Untuk mendapatkan uang, Won Yeong menelpon ibunya
dengan tujuan untuk meminjam uang. Ibunya mengatakan, tentu saja dia punya uang
jika menjual ayam dan babi yang baru lahir dari pertanian dan juga Ba-duk (nama
anjing mereka). Jika tidak cukup, ibunya bisa mencari pekerjaan sampingan di
pasar juga.
Won Yeong tidak jadi meminjam uang karena ibunya
terdengar menyindirnya.
Setelah dia mematikan panggilan, tak sengaja dia
melihat mini market yang di jendelanya tertempel kertas yang bertuliskan
“Pekerjaan Paruh Waktu”. Dia pun masuk ke dalam mini market.

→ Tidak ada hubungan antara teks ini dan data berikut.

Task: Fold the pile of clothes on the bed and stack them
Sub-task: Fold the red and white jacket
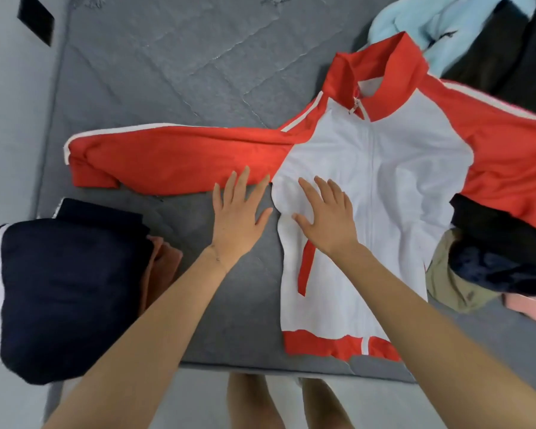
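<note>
Both arms are extended forward over the near edge of the bed (pixel 167 72), palms down. The left hand (pixel 239 212) is laid flat on the bed cover, fingers (pixel 245 181) straight and spread apart, with the tips touching the lower edge of the red sleeve (pixel 174 156). The right hand (pixel 327 216) is pressed flat on the white front of the jacket (pixel 393 181), fingers likewise apart; nothing is gripped by either hand.

The jacket is laid front-up and zipped, right of the bed's middle. White body, red sleeves with a white stripe, red collar (pixel 387 72), red hem band (pixel 331 343). Light wrinkles are seen around the zip (pixel 372 181).

Long axis of the body: near edge to far edge, collar toward the far edge, hem just beside the near edge. The red sleeve is stretched out toward the left edge, roughly parallel to the near edge. The other sleeve is run off toward the right edge, over the unfolded pile (pixel 502 252).

A folded navy garment (pixel 62 289) with white stripes is stacked at the near left corner on an orange garment (pixel 164 258). A light blue garment (pixel 415 23) is seen at the far right.
</note>
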Motion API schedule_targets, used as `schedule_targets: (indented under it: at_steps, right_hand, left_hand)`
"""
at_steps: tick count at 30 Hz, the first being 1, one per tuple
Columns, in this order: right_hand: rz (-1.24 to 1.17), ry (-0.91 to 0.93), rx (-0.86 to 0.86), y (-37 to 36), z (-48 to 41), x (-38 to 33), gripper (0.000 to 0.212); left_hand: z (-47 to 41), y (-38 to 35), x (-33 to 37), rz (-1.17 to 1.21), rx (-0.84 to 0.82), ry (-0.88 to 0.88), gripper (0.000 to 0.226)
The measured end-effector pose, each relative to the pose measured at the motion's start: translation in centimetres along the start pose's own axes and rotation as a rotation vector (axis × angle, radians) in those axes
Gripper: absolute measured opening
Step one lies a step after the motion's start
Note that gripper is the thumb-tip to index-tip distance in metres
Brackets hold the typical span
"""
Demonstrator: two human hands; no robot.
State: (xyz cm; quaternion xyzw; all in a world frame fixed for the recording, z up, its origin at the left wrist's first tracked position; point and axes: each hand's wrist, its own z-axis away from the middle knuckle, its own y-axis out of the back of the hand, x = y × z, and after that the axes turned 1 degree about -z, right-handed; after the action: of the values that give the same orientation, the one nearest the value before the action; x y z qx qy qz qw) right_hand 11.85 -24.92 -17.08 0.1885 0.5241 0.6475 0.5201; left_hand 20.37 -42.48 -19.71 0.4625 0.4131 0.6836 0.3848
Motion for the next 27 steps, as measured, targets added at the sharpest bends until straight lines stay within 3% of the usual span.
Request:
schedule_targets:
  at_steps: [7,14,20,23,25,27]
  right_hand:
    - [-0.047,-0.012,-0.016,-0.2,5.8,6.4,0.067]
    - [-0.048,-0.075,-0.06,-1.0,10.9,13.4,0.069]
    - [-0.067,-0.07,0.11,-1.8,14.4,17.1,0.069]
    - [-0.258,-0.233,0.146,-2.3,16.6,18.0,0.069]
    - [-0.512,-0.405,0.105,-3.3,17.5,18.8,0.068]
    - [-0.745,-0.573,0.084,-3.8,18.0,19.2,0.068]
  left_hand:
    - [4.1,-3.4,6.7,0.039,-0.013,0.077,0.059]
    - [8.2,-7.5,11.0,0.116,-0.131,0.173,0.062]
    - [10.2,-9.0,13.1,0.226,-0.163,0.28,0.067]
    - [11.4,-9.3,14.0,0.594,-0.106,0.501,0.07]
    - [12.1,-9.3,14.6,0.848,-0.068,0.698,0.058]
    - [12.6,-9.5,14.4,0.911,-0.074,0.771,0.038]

Saat dia masuk, dia dikagetkan dengan kemunculan
seorang pekerja yang tiba-tiba. Dia bertanya pada Won Yeong apakah dia ke sini
untuk pekerjaan paruh waktu.
“Bagaimana kau tahu?” tanya Won Yeong heran.

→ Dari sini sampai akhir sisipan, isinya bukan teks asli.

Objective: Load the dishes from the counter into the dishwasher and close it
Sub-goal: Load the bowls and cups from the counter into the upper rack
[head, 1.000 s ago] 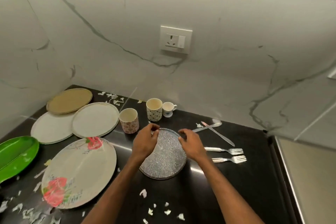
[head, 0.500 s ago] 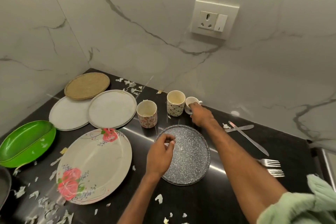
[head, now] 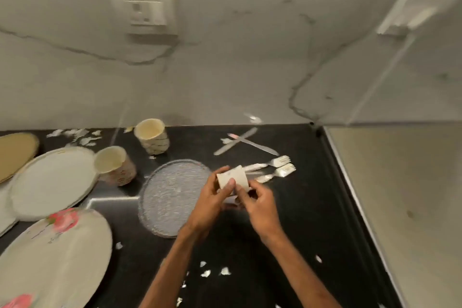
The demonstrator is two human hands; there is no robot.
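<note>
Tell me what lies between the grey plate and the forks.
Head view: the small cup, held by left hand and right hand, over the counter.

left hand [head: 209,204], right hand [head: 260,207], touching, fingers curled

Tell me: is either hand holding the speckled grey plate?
No, the speckled grey plate lies flat on the counter, while the left hand and right hand both grip the small white cup.

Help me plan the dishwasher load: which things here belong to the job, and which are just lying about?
Job: small cup held by left hand and right hand; speckled plate; rear mug; near mug; forks; knives; white plate; floral plate; tan plate.
Lying about: white scraps; wall socket.
</note>
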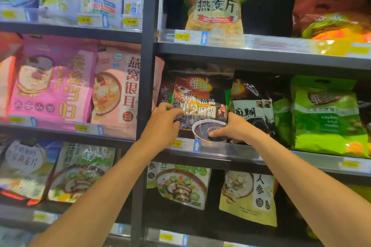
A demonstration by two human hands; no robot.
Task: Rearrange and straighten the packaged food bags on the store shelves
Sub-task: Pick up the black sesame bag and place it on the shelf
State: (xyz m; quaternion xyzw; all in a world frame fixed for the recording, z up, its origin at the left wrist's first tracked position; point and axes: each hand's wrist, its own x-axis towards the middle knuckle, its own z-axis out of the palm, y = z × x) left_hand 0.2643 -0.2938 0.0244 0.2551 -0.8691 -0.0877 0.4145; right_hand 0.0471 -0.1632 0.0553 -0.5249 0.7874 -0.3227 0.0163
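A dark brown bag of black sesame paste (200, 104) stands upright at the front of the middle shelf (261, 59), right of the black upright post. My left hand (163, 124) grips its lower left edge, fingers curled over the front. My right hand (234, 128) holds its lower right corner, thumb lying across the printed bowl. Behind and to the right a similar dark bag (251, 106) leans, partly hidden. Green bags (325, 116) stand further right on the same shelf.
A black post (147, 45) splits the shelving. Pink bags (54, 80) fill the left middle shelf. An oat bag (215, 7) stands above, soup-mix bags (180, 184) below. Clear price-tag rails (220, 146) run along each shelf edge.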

“Seperti yang dilakukan pekerja paruh waktu, kau
tahu apa yang harus dilakukan. Aku akan memberitahu pemilik toko,” ucap penjaga
toko itu seraya melepaskan rompi kerja yang ia kenakan lalu ia berikan pada Won
Yeong. Dia menyerahkan semuanya pada Won Yeong, kemudian pergi. Won Yeong jadi
bingung dengan sikap orang itu, tapi ini kesempatannya untuk mendapat pekerjaan.
Beberapa saat kemudian dia mengepel,
mengecek dan menyusun barang-barang di mini
market,
menjadi kasir yang ramah untuk pelanggan, serta
menangani pengunjung yang mabuk. Semuanya ia lakukan hingga malam, sehingga ia
merasa lelah.
Saat pria mabuk itu tertidur, dan tak ada pengunjung lain yang datang, dia meluangkan waktu dengan melihat foto-foto kebersamaannya dengan Woo
Ri.
Tak lama kemudian seorang pengunjung perempuan
yang berpakaian rok sangat mini masuk. Dia marah-marah dengan seseorang yang ia
telpon.
Won Yeong hanya memperhatikannya. Entah Won Yeong
tahu atau tidak (sepertinya tidak), pengunjung itu adalah perempuan yang ia
temui di depan toko alat music, Ni Na.
Saat Ni Na menoleh ke arah Won Yeong, dengan
cepat Won Yeong memalingkan wajahnya.
Setelah mengambil sebotol minuman, Ni Na
menghampiri Won Yeong di kasir. Dia bertanya berapa harganya, lalu Won Yeong
memberitahu. Ni Na memberikan kartu kreditnya.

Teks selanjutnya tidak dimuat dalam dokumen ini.